* ABOUT THIS EXERCISE *
Give the listing again word for word. Leave every image out.

* GIVEN INFORMATION *
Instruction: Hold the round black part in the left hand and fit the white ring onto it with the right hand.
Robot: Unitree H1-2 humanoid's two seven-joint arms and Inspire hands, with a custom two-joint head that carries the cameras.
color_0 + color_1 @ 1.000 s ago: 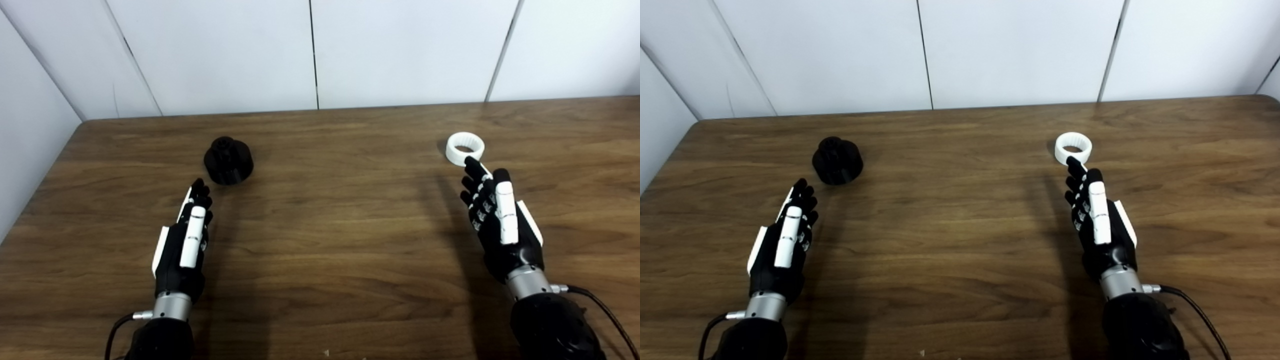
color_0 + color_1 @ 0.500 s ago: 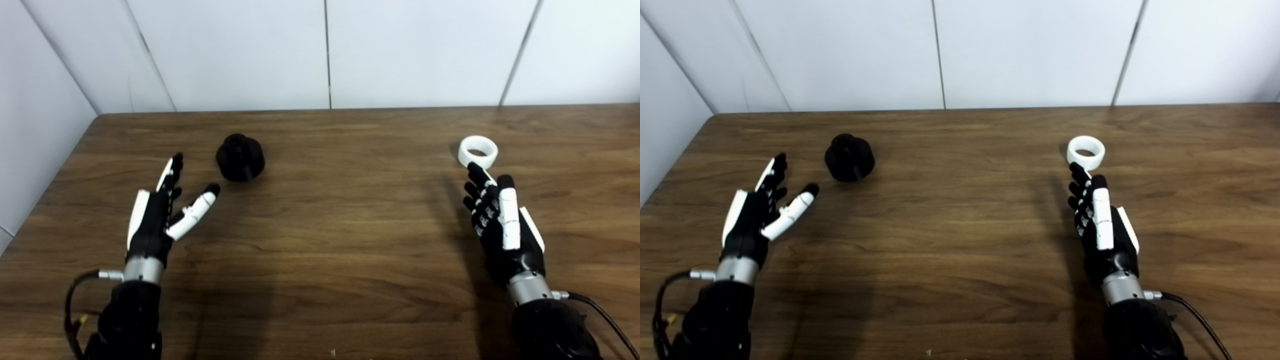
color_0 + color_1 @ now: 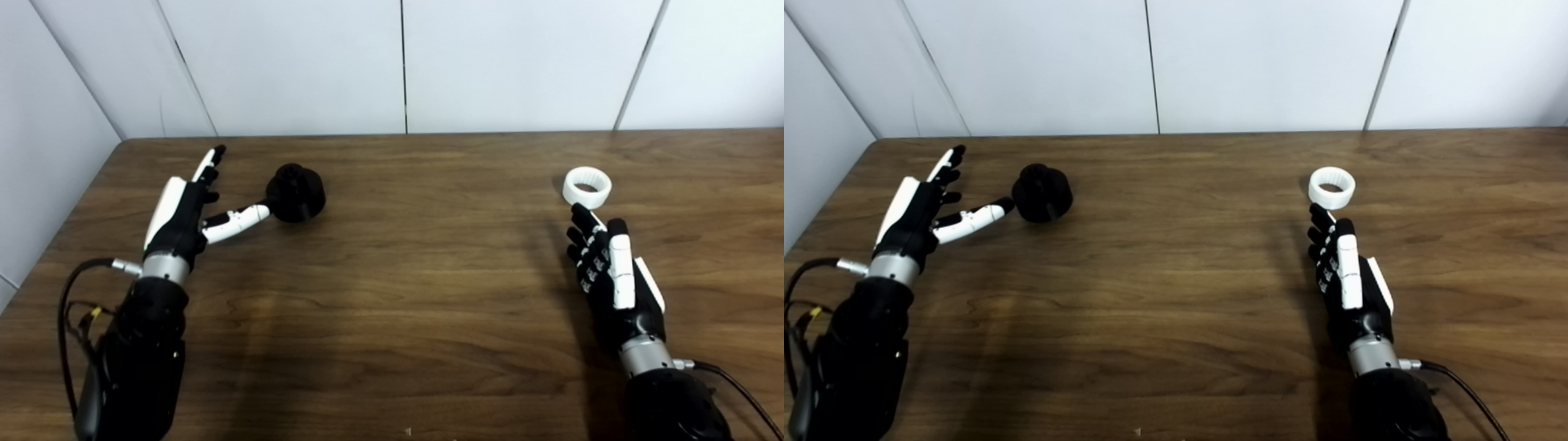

* SOLUTION TO THIS EXERCISE *
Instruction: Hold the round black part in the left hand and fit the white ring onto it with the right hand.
Robot: Unitree H1-2 humanoid's two seven-joint arms and Inspire hands, with a custom two-joint head that carries the cameras.
color_0 + color_1 @ 1.000 s ago: 
color_0 + color_1 @ 0.500 s ago: 
color_0 + color_1 @ now: 

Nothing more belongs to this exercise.